Route information
- Maintained by Prince Edward Island Department of Transportation and Infrastructure Renewal

Major junctions
- From: Route 14
- To: Route 2

Location
- Country: Canada
- Province: Prince Edward Island

Highway system
- Provincial highways in Prince Edward Island;

= Prince Edward Island Route 160 =

Highway in Prince Edward Island, Canada

Ascension Road, labelled Route 160, is a 2-lane collector highway in western Prince County, Prince Edward Island, Canada. It is located 2 mi NW of the community of Tignish. Its maximum speed limit is 80 km/h.

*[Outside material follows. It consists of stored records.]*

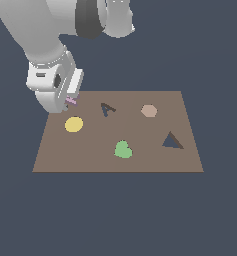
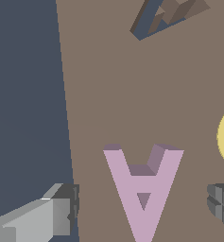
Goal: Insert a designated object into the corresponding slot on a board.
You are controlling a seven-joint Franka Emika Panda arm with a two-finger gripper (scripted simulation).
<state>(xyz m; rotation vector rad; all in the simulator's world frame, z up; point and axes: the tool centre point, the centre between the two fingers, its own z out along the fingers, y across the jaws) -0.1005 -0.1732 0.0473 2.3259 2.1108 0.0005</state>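
pink A block (image 2: 142, 198) between open end effector (image 2: 142, 212) fingers, untouched, on board (image 2: 132, 94)

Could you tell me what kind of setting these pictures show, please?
Most likely a simulated shape-sorting testbed, not a real room: a flat brown board with cutouts like the A slot floats on a featureless dark ground, and the arm's gripper and pink A block look plainly rendered.
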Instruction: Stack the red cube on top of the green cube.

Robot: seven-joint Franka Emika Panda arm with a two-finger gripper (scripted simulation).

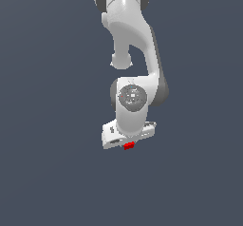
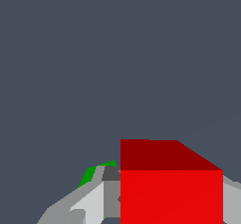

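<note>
Clamping the red cube (image 2: 171,195) between its fingers (image 2: 89,204), your gripper (image 1: 128,143) shows a green cube (image 2: 89,173) sliver just beyond.

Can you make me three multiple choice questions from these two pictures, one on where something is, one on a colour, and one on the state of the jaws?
1. Where is the red cube in the exterior view?
A. Just under the white gripper
B. Far off at that view's left edge
C. On top of the arm's upper link

2. What colour is the sliver showing beside a finger in the wrist view?
A. Blue
B. Green
C. Yellow

3. How do the jaws stand?
A. Wide open with nothing between them
B. Shut on the red cube
C. Shut on the green cube

Answers: 1 A, a small red patch peeks out right below the gripper. 2 B, a green edge shows past the grey finger. 3 B, in the wrist view the red cube fills the space between the fingers, seemingly clamped.
</note>
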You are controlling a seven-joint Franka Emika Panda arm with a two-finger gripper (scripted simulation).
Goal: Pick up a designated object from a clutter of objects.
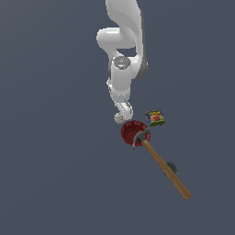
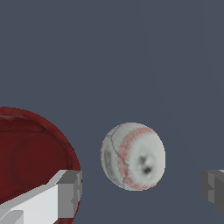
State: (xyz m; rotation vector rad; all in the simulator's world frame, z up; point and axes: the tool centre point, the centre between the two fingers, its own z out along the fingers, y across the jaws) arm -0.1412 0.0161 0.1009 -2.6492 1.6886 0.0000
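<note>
My gripper is spread wide, empty, with one finger low over the rim of the dark red bowl and the other finger showing only as a grey pad at the far edge of the wrist view. Between them, touching neither, sits the baseball, white with faint red stitching, resting on the bare grey floor just beside the bowl but with a clear strip of floor between the two. I judge the ball to be light, hard and rigid, so it will not give under the pads; being round, it could squirt out if I close off-centre, so I would want the pads on opposite sides at its widest girth, with my near finger coming down in the gap beside the bowl rather than on its rim. From the exterior view, the ball is mostly hidden beneath my hand, and the bowl lies next to it with the hammer head resting at its rim, the wooden handle running away from the group. The small colourful box stands near the bowl, apart from the ball, and a tiny grey item lies against the hammer handle, farthest out.
</note>
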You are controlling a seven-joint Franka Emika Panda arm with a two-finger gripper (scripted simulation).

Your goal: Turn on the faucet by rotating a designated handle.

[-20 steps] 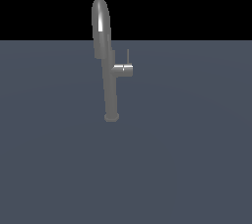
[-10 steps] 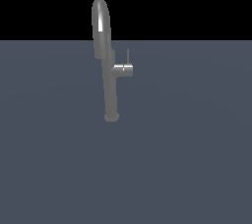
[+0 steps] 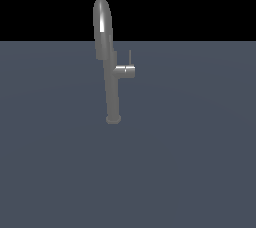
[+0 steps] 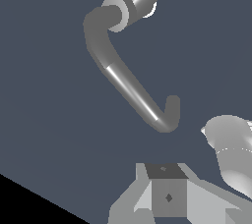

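Faucet [image 3: 107,62] rises from the grey floor [image 3: 190,162] in the exterior view, its handle [image 3: 130,57] upright on the side stub. Wrist view: gripper [image 4: 167,193] hovers above the faucet's arch; whether it is spread I cannot tell.

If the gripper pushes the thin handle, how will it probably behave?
The handle is a thin upright rod on a side stub, so it probably pivots rather than bends. Its smooth metallic look suggests fingers may slip. The faucet seems fixed at its base, unlikely to tip.
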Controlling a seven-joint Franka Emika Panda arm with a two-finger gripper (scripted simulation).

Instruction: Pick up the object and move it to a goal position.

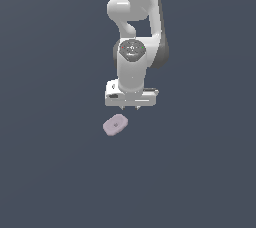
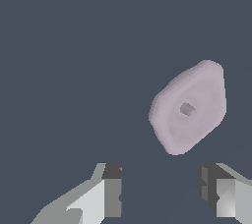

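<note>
The object (image 1: 115, 125) is a small flat pale pinkish-lilac oval slab with a tiny central dimple, lying on the dark grey surface. In the wrist view the object (image 2: 188, 107) lies flat, ahead of the fingers and off to one side. My gripper (image 1: 130, 107) hangs just above the surface, beside the slab on the exterior view's right, not touching it. Its two fingertips (image 2: 112, 191) stand apart with nothing between them, so the gripper (image 2: 160, 191) is open and empty.
The white arm (image 1: 135, 27) rises straight up behind the gripper. The plain dark grey surface (image 1: 50, 172) fills all the rest of both views.
</note>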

The highway runs from Route 14 (Shore Road) to Route 2, the Veteran's Memorial Highway, passing through the communities of Ascension and Nail Pond.

==History==
As part of the Prince Edward Island Railway (now the Confederation Trail), an overpass bridge that transported trains until 1990 crosses directly over the Ascension Road at approximately 0.21 mi north of the road's commencement at Route 2. Due to the bridge's low height, there is no pavement on the section of the road underneath the bridge. The remainder of the road, however, is paved. In 2000, under the direction of Prince Edward Island Director of Transportation, Gail Shea, an identical bridge in nearby Harper Road was demolished and the trail was lowered to road level. Protests were made to do the same in Ascension, and the bridge in Ascension remains the only one on Prince Edward Island.

==Other information==
Ascension Road is a secondary highway in Prince Edward Island, and is one of the busiest secondary highways in the Tignish area. Other nearby busy secondary highways include Harper Road (Route 158), Union Road (Route 152), and Greenmount Road (Route 153). Addresses on the entire Ascension Road receive electric power from the Elmsdale/Tignish substation. Basic cable service from Eastlink has been available for civic addresses 1—900 on Ascension Road since 1995, and High speed internet from Aliant Telecom has been available from civic addresses 1—600 since 2005.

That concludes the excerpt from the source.